The spirit of inquiry

Socrates spoke his ideas, and so brought them to life.

Socrates plays a starring role in my novel, If Minds Had Toes. I am by no means the first person to make use of him in this way. His contemporary Aristophanes mocked him in a play, The Clouds. He is even better known through Plato, featuring in most of his philosophical dialogues. Socrates never wrote anything down, so he has always been vulnerable to being co-opted as a character. And what a character: renowned in his lifetime and then notorious, sentenced to death for practising his philosophy.

Socrates would roam the marketplaces of Athens, accosting the people and forcing them to engage in testing conversation.
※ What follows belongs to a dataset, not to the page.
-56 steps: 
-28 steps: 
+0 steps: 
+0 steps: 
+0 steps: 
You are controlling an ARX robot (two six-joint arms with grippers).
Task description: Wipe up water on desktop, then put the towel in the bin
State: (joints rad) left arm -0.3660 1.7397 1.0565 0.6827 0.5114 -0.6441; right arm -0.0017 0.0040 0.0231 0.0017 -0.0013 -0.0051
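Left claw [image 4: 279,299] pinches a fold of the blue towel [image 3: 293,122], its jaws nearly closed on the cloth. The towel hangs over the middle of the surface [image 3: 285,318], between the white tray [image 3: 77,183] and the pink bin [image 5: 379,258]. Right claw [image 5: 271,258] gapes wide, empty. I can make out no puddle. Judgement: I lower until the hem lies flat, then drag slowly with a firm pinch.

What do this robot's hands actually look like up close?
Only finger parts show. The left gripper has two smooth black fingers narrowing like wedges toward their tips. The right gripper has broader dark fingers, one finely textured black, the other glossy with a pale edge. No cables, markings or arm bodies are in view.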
At his trial, he characterised himself as a gadfly, irritating the lazy horse that was the city of Athens.

He did not subject his victims to a lecture but made them answer questions, exposing their muddled thinking about justice, goodness or the right way to live. This process of persistent questioning as a route to enlightenment is still known as the Socratic method.
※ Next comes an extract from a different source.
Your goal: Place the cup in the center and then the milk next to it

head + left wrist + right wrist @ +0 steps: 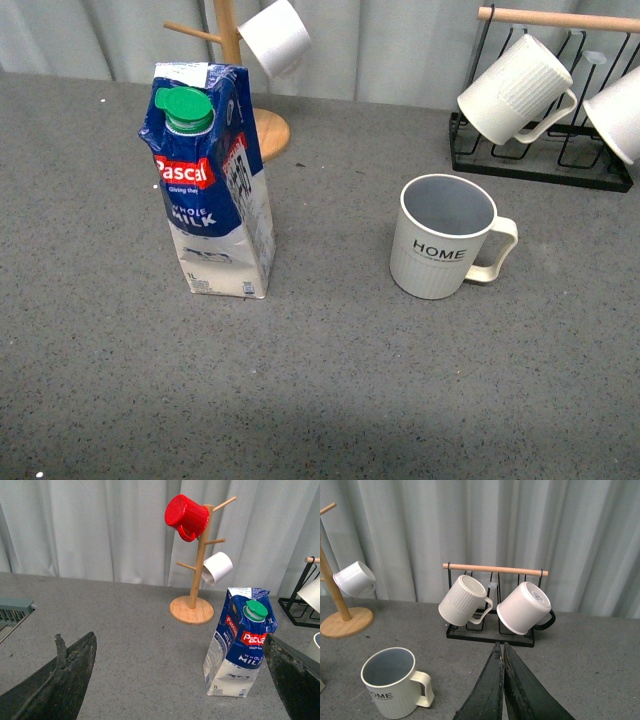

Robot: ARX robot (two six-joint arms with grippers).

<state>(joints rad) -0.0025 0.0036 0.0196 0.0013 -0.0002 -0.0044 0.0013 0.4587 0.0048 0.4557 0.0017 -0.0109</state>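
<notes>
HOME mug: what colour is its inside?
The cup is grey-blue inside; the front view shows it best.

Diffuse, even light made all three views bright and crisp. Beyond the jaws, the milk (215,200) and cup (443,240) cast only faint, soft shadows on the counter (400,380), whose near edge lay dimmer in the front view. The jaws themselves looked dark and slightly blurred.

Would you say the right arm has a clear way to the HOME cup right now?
Probably yes: the cup stands alone on open table, apart from the rack, though the right gripper is shut.
</notes>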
It is telling that Socrates did not write down his ideas. To him, the spoken word was everything - more specifically, the to-and-fro that is possible only in dialogue. I was inspired when, as a new philosophy undergraduate, I read Plato's dialogues starring Socrates. All the reading material up to that stage had been straight prose, delivered from a single viewpoint, often fairly dense or convoluted. Suddenly here was Socrates - someone with a real voice, alive on the page. "Are we late?" he asks at the start of one dialogue, blaming his friend for loitering in the agora, and then turning his attention to the business in hand - chipping away at the confidence of an interlocutor who is foolish enough to think he is wise.

It is easy to imagine Socrates striding around the marketplace, barefoot and scruffy, pushing his grotesquely ugly, snub-nosed face into other people's conversations. He doesn't sound dated because he isn't; his concerns are our concerns. It was always the young people whom Socrates was trying to teach, and I felt that he was speaking to me, an ignorant 20-year-old who needed to know how much she didn't know. I didn't want to disappoint him.

I don't have the option of strolling through the agora to catch prey and pass on my ideas. Even if I could, I don't have Socrates's energy and tenacity. Who does? No, when I wanted to get people interested in philosophy, I had to do what he never did: write a book. I wanted to communicate my curiosity about certain ideas to readers who had not had the chance, and perhaps wouldn't have the inclination, to wade through the original texts: free will, the mind-body relationship, ethics, happiness, scepticism about the everyday world, identity. As soon as I began to gather my thoughts, it became obvious that Socrates would be at the heart of the book.

Once I realised that death would not have halted Socrates in his mission to make people think - that even now he could be in charge of the World of Ideas, the philosophers' section of the Afterlife - the idea for the book coalesced around him. I decided that he would gamble his reputation on a bet - against modern philosophy's greatest grump, Ludwig Wittgenstein. Socrates would venture that engaging with doing philosophy would improve the life of a boy who became the subject of an experiment.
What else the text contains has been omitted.